How to complete this task ▸ Copy, from the data below, every line that has "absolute" in it.

Data extract ▸
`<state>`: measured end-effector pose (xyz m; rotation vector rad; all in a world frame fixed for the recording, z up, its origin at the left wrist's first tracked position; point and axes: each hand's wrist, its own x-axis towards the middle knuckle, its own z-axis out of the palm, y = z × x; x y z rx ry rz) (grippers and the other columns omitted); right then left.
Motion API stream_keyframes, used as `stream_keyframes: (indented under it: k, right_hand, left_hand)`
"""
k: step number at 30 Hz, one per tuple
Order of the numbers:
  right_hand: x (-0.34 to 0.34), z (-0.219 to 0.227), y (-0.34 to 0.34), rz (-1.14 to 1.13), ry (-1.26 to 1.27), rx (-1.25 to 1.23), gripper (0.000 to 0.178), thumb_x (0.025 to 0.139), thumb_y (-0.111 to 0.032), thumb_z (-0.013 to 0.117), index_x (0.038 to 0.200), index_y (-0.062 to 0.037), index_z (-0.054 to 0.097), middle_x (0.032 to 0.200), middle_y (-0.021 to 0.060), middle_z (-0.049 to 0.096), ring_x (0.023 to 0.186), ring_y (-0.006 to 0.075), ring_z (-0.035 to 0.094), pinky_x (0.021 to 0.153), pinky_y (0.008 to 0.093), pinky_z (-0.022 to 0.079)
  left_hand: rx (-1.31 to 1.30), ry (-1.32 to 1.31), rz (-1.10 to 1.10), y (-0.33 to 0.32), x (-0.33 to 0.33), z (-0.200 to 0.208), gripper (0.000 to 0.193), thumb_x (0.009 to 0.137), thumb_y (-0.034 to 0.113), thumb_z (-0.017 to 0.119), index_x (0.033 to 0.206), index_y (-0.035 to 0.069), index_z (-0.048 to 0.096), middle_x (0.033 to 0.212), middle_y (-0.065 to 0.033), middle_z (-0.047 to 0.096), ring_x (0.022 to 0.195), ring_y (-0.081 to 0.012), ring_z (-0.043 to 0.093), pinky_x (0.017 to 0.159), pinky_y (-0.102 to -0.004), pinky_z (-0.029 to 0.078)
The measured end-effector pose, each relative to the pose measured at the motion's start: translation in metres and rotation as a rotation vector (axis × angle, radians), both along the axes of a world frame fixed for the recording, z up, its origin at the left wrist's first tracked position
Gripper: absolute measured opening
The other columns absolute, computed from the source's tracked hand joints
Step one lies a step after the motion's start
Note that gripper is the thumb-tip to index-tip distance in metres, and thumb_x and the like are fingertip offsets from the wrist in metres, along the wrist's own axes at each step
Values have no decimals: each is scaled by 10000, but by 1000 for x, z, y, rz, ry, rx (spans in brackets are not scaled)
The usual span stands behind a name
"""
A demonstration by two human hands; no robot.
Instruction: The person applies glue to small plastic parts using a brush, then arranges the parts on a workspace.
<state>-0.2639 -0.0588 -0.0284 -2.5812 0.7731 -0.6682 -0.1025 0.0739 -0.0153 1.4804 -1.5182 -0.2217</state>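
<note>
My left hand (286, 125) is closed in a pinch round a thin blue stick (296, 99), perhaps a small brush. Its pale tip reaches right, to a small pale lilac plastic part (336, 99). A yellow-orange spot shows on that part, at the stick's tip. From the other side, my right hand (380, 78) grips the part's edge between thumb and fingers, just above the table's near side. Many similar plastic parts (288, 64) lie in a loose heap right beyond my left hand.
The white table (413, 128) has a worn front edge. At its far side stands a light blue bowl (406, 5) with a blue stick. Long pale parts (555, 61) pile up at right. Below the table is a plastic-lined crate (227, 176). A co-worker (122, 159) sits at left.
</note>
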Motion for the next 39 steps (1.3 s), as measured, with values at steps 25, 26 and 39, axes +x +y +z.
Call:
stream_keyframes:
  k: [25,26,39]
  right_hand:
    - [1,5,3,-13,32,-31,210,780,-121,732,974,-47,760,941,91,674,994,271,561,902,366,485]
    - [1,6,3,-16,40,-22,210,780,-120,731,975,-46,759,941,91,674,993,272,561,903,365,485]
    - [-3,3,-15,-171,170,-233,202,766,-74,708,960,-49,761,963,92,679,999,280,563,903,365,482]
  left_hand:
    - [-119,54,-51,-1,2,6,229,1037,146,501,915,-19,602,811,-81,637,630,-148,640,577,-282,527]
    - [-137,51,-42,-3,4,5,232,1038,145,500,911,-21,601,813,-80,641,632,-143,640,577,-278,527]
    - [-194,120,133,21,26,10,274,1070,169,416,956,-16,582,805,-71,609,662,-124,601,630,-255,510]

Exercise response ▸
Gripper: absolute measured opening
The other columns absolute, computed from the source's tracked hand joints

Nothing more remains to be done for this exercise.